- [Work to be completed]: Your answer must be only the lines below from the one containing "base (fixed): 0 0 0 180" through the one containing "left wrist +", copied exactly, with the pictures left out.

- [Data excerpt]:
⟨

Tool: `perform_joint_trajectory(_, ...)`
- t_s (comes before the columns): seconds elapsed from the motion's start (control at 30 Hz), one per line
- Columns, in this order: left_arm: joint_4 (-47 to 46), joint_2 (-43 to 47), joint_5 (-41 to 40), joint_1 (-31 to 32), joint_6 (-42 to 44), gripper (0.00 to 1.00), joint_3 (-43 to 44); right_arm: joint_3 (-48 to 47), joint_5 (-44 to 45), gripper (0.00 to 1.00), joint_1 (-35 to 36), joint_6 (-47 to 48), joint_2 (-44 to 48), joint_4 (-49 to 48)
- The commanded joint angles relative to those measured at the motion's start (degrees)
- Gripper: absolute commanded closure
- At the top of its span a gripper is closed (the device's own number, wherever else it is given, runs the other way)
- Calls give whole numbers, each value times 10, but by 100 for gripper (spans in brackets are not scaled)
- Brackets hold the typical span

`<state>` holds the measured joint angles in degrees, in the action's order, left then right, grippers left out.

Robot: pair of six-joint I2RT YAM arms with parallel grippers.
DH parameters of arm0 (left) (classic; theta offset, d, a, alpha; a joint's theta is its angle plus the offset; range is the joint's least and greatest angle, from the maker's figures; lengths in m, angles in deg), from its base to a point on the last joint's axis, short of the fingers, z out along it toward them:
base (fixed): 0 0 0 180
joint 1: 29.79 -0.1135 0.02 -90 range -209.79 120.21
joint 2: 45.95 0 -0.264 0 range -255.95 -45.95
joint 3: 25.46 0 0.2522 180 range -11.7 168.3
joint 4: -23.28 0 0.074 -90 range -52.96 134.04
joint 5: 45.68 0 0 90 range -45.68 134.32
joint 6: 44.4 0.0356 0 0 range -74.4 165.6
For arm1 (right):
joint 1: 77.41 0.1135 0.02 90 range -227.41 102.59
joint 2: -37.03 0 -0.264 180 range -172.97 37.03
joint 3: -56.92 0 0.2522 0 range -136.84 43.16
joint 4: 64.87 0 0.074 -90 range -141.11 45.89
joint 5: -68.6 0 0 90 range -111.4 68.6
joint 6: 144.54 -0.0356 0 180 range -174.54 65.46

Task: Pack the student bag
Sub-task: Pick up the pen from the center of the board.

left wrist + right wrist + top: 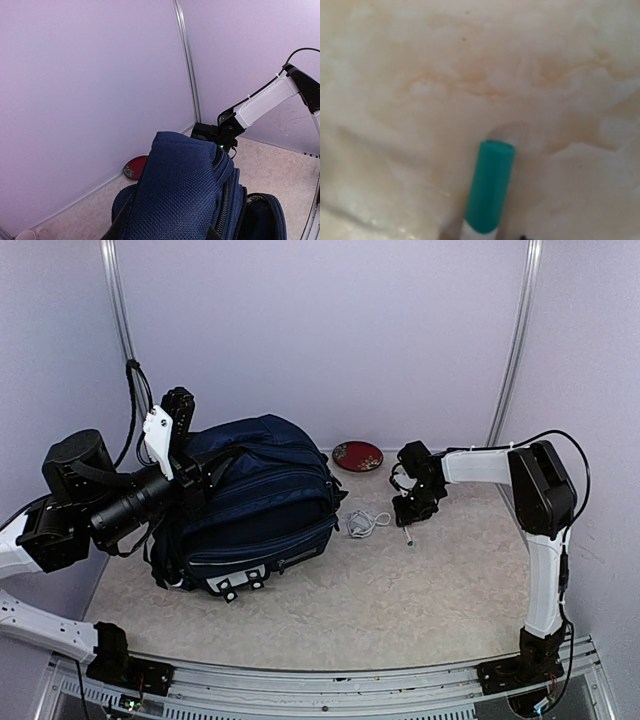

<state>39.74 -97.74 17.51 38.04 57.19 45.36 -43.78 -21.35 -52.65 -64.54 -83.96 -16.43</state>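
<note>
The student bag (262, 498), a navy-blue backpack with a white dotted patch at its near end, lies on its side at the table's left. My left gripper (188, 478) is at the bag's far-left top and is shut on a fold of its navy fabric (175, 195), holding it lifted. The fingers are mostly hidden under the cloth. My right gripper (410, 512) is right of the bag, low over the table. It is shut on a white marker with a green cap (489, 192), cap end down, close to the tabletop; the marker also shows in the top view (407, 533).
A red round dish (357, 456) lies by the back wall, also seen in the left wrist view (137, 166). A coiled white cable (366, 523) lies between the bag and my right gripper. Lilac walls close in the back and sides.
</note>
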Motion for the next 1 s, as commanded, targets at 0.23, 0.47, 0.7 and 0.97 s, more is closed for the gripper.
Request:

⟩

- [Answer to this exercise]:
base (fixed): 0 0 0 180
joint 1: 29.79 -0.1135 0.02 -90 range -209.79 120.21
joint 2: 45.95 0 -0.264 0 range -255.95 -45.95
joint 3: 25.46 0 0.2522 180 range -11.7 168.3
joint 4: -23.28 0 0.074 -90 range -52.96 134.04
joint 5: 45.68 0 0 90 range -45.68 134.32
joint 6: 44.4 0.0356 0 0 range -74.4 165.6
For arm1 (right):
joint 1: 77.41 0.1135 0.02 90 range -227.41 102.59
joint 2: -37.03 0 -0.264 180 range -172.97 37.03
joint 3: -56.92 0 0.2522 0 range -136.84 43.16
joint 4: 64.87 0 0.074 -90 range -141.11 45.89
joint 5: -68.6 0 0 90 range -111.4 68.6
joint 6: 144.54 -0.0356 0 180 range -174.54 65.46

Task: Pack the student bag
Sub-task: Pick up the pen from the center of the board.

left wrist + right wrist + top: 

The output shown is complete.